Spring 2024 Bloom Update

Spring 2024 Bloom Update

We still have gray days, but when the sun peeks through the clouds and the flowers show their colors, we can almost taste an early variety Kettleman apricot. Spring is nearly here, and that means Farmer Al is in the orchard surveying the blooms, looking for signs from Mother Nature. 

Confusing weather

We can’t look at the trees without looking at the sky too. The weather has us a little confused lately, Farmer Al says. We had some warm weather in late January and early February, and the sunshine pushed the Kettleman apricots and Santa Rosa plums into full bloom two weeks ahead of schedule. Then the cold, wet weather slowed everything down through February. There was no heat or sunlight to energize the growing flowers. 

“It was almost like the trees weren’t growing at all, everything just stopped,” Farmer Al say. “As a result, I think we will see unusual fruit development this year. Some fruit may be earlier than normal and some will be later than normal, and that is because we’ve had such uneven weather conditions.”

Protecting the trees

When unusual weather happens, particularly warm, wet weather, our tree team mobilizes to protect the apricots from brown rot. A fungal disease that causes crop failure, brown rot affects all stone fruit, but apricots are the most vulnerable. Compost tea can help prevent brown rot, so tree teams have been spraying it in the orchard and watching the trees closely. 

We’re also spreading pollen wherever we have blossoms happening, Farmer Al says. We buy the pollen from companies that separate the pollen from hundreds of thousands of blossoms—all by hand. The tree team uses blowers to spread the pollen in orchards with flowers that are at least half open.

“The bees aren’t working right now—they don’t like the cold weather, so the physical presence of pollen helps,” Farmer Al says. 

Farmer Al’s projections

Here are Farmer Al’s projections for our early cherry and apricot varieties and for plums. Spoiler alert: There is plenty of sweet juicy fruit in your future!

  • Cherries: Our early variety Royal Tioga are in full bloom. There’s a chance they’ll be ready for harvest as soon as late April. Farmer Al is expecting a late harvest for Bings and Rainier cherries, which are not yet in bloom.
  • Apricots: We can see fruit set on our early varieties, like Apache and Kettleman, and we’re looking forward to a May harvest, possibly a few weeks ahead of schedule.
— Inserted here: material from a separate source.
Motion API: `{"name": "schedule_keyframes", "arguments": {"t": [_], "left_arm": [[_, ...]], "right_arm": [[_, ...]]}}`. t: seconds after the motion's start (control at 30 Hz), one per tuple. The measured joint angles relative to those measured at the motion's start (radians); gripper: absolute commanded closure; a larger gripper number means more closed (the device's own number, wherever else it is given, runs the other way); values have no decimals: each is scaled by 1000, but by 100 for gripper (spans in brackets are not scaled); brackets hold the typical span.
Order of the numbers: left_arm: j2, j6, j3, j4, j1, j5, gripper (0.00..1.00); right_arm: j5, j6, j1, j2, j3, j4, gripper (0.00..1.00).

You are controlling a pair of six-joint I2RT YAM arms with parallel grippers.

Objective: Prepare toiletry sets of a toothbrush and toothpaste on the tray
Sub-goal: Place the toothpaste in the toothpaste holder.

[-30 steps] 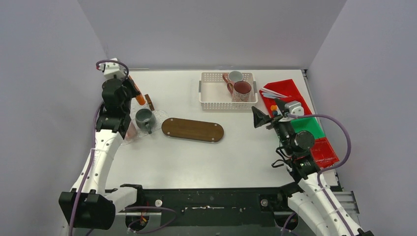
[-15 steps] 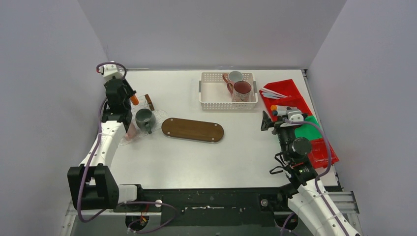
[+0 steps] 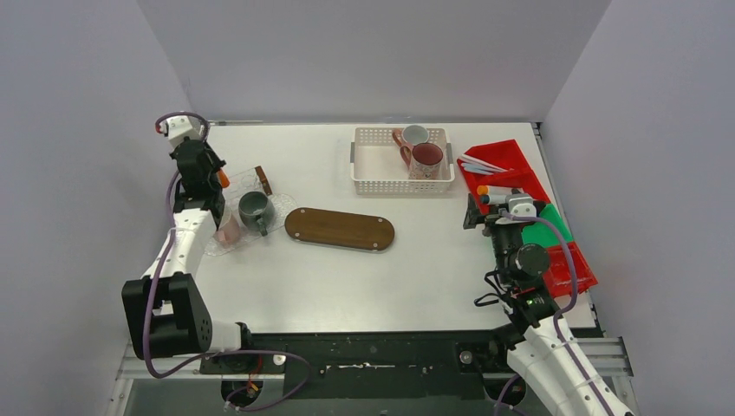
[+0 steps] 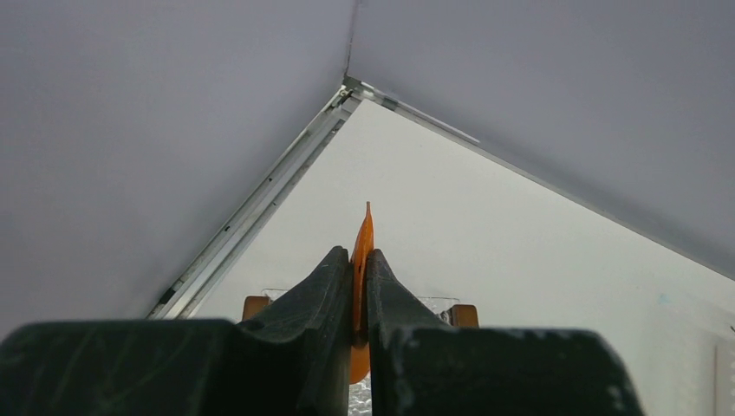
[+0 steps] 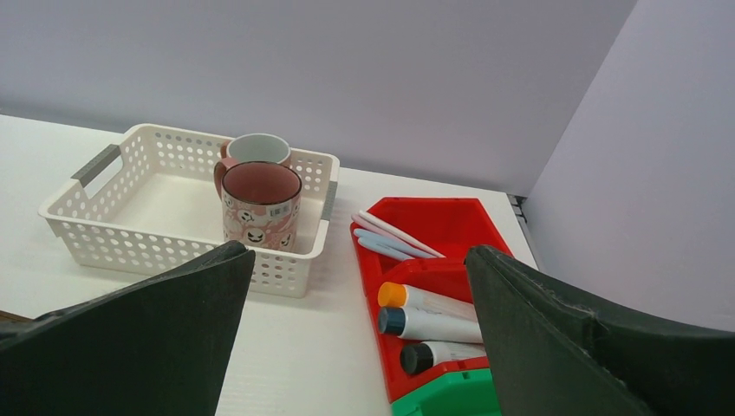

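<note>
Top view, left claw: your left gripper point(image 3: 217, 177) is pinched on an orange tube point(image 3: 224, 179), at the far-left edge of the clear tray point(image 3: 279, 217).
Top view, mugs: dark green mug point(image 3: 255, 211) stands on that tray. The pinkish mug point(image 3: 230, 230) is just beside it, partly hidden by the arm. The wooden tray point(image 3: 340, 229) lies to their right.
Top view, right claw: your right gripper point(image 3: 474, 211) is spread wide and holds nothing, near the red bin point(image 3: 511, 156).
Left wrist, grip: fingers are pressed flat on the tube, and its thin end pokes past the tips.
Right wrist, ahead: white basket point(image 5: 95, 221) holds the maroon mug point(image 5: 260, 208) and white mug point(image 5: 257, 149). Toothbrushes point(image 5: 390, 238) and tubes point(image 5: 433, 316) lie in the red bin.
</note>
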Motion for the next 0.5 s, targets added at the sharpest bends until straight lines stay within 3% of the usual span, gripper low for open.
{"name": "schedule_keyframes", "arguments": {"t": [0.5], "left_arm": [[29,-1,-41,8,71,-51,100]], "right_arm": [[-2,-12,-1,-4,-8,7,0]]}}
For our later varieties, like Goldensweet and Goshen Gold, we will probably see a normal harvest time in mid-June.
  • Plums: We’re seeing a full bloom on plums right now, and Farmer Al expects they will be ahead of schedule this year. 

Bird’s eye view

Across the board, all the fruit looks really good and Farmer Al is expecting a good harvest year. But it’s still a little early to say for sure, he says.

“You couldn’t be a farmer if you weren’t an optimist,” Farmer Al says. “A lot can go wrong, and often something does go wrong. But we have so much diversity in the orchards that if one variety fails, we have something that will take its place.”

We will share more updates with you as the season progresses!